* Exercise data *
•••

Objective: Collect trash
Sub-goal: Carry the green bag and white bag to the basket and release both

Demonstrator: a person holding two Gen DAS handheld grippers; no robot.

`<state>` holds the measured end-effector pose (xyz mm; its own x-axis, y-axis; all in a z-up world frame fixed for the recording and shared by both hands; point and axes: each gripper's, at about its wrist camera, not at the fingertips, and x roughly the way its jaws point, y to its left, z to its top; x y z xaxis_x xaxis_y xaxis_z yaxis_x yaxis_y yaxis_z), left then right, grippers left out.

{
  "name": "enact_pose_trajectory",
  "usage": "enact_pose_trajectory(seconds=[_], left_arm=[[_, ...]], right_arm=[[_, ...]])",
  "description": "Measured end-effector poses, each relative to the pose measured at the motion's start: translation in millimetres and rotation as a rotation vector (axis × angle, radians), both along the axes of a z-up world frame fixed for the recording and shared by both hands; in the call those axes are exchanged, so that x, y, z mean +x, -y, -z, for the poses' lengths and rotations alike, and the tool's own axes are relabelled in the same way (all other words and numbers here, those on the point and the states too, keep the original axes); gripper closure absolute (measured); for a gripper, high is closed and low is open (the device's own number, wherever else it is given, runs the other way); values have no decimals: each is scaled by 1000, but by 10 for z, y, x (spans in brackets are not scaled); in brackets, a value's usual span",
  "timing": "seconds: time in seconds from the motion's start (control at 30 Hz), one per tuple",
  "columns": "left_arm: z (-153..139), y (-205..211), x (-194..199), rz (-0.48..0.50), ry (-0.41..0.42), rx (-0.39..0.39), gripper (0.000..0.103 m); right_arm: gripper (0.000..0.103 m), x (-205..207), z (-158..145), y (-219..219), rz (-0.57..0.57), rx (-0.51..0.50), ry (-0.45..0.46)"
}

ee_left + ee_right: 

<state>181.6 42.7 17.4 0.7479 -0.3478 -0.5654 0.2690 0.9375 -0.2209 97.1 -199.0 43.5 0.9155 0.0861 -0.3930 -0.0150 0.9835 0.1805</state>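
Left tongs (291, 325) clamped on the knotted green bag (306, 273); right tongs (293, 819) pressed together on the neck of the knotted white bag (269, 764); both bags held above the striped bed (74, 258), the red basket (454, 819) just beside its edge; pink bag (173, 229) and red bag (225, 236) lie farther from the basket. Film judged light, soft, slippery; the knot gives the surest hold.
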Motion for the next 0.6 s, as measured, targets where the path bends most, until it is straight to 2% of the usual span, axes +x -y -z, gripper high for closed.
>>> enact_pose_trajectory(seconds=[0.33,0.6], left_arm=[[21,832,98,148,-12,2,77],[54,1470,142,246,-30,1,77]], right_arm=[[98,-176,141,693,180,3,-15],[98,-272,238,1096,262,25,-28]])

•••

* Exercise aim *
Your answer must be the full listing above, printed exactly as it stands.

* Problem solution *
Objective: Collect trash
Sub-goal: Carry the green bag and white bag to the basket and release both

Demonstrator: a person holding two Gen DAS handheld grippers; no robot.

`<state>` holds the measured end-effector pose (xyz mm; its own x-axis, y-axis; all in a z-up world frame fixed for the recording and shared by both hands; point and axes: each gripper's, at about its wrist camera, not at the fingertips, and x roughly the way its jaws point, y to its left, z to its top; x y z xaxis_x xaxis_y xaxis_z yaxis_x yaxis_y yaxis_z), left then right, grippers left out.

{
  "name": "enact_pose_trajectory",
  "usage": "enact_pose_trajectory(seconds=[_], left_arm=[[_, ...]], right_arm=[[_, ...]])",
  "description": "Measured end-effector poses, each relative to the pose measured at the motion's start: translation in millimetres and rotation as a rotation vector (axis × angle, radians), both along the axes of a z-up world frame fixed for the recording and shared by both hands; in the call those axes are exchanged, so that x, y, z mean +x, -y, -z, for the poses' lengths and rotations alike, and the tool's own axes are relabelled in the same way (all other words and numbers here, those on the point and the states too, keep the original axes); gripper closure absolute (measured); for a gripper, high is closed and low is open (the device's own number, wherever else it is given, runs the other way); values have no decimals: each is scaled by 1000, but by 10 for z, y, x (spans in brackets are not scaled); in brackets, a value's usual span",
  "timing": "seconds: time in seconds from the motion's start (control at 30 Hz), one per tuple",
  "columns": "left_arm: z (-153..139), y (-205..211), x (-194..199), rz (-0.48..0.50), ry (-0.41..0.42), rx (-0.39..0.39), gripper (0.000..0.103 m); right_arm: gripper (0.000..0.103 m), x (-205..207), z (-158..145), y (-219..219), rz (-0.57..0.57), rx (-0.51..0.50), ry (-0.45..0.46)"
}

ee_left + ee_right: 

<state>181.6 42.7 17.4 0.7479 -0.3478 -0.5654 0.2690 0.9375 -0.2209 97.1 -199.0 43.5 0.9155 0.0861 -0.3930 -0.0150 0.9835 0.1805</state>
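Left tongs (291, 325) clamped on the knotted green bag (306, 273); right tongs (293, 819) pressed together on the neck of the knotted white bag (269, 764); both bags held above the striped bed (74, 258), the red basket (454, 819) just beside its edge; pink bag (173, 229) and red bag (225, 236) lie farther from the basket. Film judged light, soft, slippery; the knot gives the surest hold.
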Motion for the next 0.6 s, as measured, targets where the path bends most, until it is straight to 2% of the usual span, axes +x -y -z, gripper high for closed.
>>> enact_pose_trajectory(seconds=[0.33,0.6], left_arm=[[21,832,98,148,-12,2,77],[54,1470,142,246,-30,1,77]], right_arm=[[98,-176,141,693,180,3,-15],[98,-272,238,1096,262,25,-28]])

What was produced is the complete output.